Task directions: The answer is to be an exact copy of the lines below running from the line with "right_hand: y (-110" down to the line with "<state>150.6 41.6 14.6", both ends included, and nothing more.

Extracted material:
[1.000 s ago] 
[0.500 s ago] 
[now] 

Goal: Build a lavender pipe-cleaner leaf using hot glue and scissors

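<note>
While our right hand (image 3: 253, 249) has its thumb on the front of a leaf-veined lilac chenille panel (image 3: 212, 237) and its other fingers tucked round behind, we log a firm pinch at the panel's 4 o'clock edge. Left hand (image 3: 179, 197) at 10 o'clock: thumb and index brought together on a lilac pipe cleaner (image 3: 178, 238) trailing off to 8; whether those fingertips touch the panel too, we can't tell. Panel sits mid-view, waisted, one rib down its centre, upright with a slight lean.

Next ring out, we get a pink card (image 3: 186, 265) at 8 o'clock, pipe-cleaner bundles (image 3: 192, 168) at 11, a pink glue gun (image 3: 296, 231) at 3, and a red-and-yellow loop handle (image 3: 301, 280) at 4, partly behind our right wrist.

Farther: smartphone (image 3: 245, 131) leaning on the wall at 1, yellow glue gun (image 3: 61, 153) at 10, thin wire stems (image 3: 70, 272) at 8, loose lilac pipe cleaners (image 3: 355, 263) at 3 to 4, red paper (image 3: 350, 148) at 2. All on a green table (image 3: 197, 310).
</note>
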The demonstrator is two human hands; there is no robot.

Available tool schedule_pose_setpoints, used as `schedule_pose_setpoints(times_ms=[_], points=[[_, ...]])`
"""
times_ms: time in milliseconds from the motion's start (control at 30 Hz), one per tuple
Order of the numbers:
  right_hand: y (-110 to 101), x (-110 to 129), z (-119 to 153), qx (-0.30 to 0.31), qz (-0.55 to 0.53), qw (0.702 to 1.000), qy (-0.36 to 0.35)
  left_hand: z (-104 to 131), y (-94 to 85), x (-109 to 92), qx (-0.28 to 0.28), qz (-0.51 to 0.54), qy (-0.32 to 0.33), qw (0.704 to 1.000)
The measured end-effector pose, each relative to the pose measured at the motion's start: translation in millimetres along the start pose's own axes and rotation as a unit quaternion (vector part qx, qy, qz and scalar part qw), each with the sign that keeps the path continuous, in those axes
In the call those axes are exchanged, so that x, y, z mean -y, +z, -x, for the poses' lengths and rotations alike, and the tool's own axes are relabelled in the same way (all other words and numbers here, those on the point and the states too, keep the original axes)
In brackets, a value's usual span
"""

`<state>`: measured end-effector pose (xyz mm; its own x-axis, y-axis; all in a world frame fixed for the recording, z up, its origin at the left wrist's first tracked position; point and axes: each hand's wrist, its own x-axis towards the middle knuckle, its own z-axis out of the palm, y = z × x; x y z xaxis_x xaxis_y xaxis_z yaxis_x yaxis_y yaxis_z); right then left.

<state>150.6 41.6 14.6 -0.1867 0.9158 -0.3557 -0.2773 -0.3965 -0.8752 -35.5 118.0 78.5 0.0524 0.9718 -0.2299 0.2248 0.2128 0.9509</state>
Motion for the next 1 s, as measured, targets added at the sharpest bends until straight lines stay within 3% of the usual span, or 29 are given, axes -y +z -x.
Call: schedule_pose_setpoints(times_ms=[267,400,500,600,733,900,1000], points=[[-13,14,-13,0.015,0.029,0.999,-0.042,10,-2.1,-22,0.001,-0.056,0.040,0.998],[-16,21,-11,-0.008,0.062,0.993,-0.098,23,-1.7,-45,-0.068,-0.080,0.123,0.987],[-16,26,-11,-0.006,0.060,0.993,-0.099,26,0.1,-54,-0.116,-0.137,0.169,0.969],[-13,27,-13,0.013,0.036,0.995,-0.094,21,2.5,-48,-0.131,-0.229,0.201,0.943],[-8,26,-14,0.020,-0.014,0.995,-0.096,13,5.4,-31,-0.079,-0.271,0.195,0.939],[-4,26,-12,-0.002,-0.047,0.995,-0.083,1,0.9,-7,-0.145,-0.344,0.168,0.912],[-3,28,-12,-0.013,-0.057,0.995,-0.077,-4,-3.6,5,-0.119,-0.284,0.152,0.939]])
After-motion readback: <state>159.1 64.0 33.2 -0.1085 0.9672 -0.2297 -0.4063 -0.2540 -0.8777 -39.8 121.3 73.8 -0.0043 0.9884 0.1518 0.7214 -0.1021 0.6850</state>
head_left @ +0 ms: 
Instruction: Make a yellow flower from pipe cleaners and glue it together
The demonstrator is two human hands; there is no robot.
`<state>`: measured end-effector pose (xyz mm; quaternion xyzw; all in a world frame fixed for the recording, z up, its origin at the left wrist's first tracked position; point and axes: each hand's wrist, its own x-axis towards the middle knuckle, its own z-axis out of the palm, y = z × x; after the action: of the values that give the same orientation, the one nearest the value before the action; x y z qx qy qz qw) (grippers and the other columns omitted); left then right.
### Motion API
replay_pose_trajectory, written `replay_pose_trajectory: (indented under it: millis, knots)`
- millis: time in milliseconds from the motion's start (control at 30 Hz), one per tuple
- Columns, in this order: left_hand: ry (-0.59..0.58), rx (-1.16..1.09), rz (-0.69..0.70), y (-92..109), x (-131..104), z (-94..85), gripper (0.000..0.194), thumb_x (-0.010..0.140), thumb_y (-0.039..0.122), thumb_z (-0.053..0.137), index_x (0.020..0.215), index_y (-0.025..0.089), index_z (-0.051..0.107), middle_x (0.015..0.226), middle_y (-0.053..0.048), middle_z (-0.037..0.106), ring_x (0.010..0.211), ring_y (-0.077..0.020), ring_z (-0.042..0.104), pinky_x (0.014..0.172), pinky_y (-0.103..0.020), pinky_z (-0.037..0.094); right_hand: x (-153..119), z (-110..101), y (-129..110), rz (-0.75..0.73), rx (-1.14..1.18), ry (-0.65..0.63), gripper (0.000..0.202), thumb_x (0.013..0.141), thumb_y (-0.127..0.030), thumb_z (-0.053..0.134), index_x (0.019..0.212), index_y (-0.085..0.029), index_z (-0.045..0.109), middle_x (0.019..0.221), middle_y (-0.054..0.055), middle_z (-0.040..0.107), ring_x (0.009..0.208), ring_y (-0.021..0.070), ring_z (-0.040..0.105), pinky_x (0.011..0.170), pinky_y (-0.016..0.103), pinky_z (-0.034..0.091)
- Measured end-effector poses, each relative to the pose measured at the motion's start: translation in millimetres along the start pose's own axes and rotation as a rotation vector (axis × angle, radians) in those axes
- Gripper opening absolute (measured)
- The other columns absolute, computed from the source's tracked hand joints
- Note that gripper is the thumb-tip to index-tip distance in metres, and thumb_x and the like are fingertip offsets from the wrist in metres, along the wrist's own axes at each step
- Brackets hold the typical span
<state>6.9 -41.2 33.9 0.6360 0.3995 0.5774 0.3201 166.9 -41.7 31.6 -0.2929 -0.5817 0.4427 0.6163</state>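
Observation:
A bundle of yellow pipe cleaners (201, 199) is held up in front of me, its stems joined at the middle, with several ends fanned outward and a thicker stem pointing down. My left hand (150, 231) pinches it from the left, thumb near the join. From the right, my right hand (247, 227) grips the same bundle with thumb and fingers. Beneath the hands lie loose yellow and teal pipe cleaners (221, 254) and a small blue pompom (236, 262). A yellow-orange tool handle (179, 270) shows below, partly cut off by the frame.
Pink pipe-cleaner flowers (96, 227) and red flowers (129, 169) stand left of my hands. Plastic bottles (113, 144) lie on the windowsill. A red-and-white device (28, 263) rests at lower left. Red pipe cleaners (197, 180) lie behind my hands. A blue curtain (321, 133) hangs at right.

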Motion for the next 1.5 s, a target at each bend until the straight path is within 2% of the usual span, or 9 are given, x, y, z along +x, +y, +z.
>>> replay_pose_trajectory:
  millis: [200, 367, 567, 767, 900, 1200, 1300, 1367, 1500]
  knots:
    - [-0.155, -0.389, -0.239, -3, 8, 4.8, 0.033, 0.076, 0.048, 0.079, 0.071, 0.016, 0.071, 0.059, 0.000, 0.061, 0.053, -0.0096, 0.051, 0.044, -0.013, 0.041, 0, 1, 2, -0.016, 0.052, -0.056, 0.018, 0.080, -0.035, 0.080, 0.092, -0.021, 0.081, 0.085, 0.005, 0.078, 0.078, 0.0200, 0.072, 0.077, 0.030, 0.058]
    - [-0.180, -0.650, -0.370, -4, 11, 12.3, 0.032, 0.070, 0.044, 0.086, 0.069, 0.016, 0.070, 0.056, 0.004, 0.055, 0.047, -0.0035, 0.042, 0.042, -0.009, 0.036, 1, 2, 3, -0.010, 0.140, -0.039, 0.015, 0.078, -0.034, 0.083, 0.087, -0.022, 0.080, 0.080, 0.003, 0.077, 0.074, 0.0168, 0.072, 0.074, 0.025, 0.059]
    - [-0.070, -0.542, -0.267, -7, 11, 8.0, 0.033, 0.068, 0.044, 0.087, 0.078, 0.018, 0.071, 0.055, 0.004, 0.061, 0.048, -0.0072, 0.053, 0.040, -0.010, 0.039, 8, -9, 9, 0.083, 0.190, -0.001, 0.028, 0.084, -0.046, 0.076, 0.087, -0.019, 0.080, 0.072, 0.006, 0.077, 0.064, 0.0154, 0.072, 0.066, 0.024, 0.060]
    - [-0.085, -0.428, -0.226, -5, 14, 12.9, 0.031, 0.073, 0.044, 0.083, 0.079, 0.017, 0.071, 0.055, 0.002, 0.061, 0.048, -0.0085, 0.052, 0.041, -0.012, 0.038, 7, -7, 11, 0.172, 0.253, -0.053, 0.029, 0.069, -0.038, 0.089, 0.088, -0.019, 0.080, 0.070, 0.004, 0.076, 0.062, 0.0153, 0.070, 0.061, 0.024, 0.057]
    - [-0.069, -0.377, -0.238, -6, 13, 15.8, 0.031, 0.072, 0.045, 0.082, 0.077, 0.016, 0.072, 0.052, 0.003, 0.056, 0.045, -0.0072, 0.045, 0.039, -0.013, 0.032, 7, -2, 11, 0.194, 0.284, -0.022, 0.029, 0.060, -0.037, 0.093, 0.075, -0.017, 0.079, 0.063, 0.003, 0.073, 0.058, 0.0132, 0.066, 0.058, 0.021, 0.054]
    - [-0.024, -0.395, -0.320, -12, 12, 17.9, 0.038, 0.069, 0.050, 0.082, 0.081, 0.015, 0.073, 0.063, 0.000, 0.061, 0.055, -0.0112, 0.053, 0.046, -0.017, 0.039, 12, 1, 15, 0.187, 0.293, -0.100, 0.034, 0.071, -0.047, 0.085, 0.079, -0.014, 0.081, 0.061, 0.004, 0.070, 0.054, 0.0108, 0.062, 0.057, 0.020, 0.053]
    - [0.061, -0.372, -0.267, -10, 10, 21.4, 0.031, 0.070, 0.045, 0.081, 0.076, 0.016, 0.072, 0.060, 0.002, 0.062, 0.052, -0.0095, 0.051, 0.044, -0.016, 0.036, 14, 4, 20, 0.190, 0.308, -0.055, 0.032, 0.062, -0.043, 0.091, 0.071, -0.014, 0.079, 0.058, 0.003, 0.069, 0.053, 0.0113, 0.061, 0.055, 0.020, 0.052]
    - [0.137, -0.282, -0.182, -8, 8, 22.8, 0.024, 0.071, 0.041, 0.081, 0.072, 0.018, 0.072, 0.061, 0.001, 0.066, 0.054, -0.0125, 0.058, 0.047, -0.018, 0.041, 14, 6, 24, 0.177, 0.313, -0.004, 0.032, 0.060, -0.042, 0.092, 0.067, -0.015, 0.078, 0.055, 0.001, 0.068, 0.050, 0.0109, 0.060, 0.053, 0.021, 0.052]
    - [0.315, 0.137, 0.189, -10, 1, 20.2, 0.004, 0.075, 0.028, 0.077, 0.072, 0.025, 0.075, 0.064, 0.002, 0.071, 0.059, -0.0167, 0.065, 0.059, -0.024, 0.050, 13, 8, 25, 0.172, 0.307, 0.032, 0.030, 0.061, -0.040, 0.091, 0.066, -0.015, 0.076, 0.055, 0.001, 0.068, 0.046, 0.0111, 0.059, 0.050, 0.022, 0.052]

Answer section:
  right_hand: y (-110 to 101), x (-110 to 129), z (-119 to 153), qx (-0.30 to 0.31), qz (-0.55 to 0.53), qw (0.702 to 1.000), qy (-0.36 to 0.35)
  left_hand: z (-104 to 131), y (-94 to 85), x (-109 to 92), qx (-0.28 to 0.28), qz (-0.51 to 0.54), qy (-0.32 to 0.33), qw (0.704 to 1.000)
The measured end-effector pose, each relative to the pose measured at the motion's start: translation in millimetres along the start pose's own axes and rotation as a unit quaternion (vector part qx, qy, qz and scalar part qw), each with the sign that keeps the path continuous, in those axes
In the call those axes are exchanged, so that x, y, z mean -y, +z, -x, for the poses' lengths and rotations alike, and the tool's own axes are relabelled in the same way (all other words and numbers here, those on the point and the states too, keep the original axes)
In brackets, a value's usual span
"""

`<state>`: measured end-effector pose (xyz mm; its own x-axis, y-axis; all in a world frame fixed for the recording, z up, its origin at the left wrist's first tracked position; point and axes: each hand's wrist, its own x-axis towards the middle knuckle, its own z-axis out of the palm, y = z × x; x y z xaxis_x xaxis_y xaxis_z yaxis_x yaxis_y yaxis_z); right then left.

<state>150.6 41.6 14.6 -0.1867 0.9158 -0.3557 -0.2773 -0.3965 -0.8752 -35.5 118.0 78.5 0.0524 0.9718 -0.2299 0.2248 0.2128 0.9509</state>

No further answer is needed.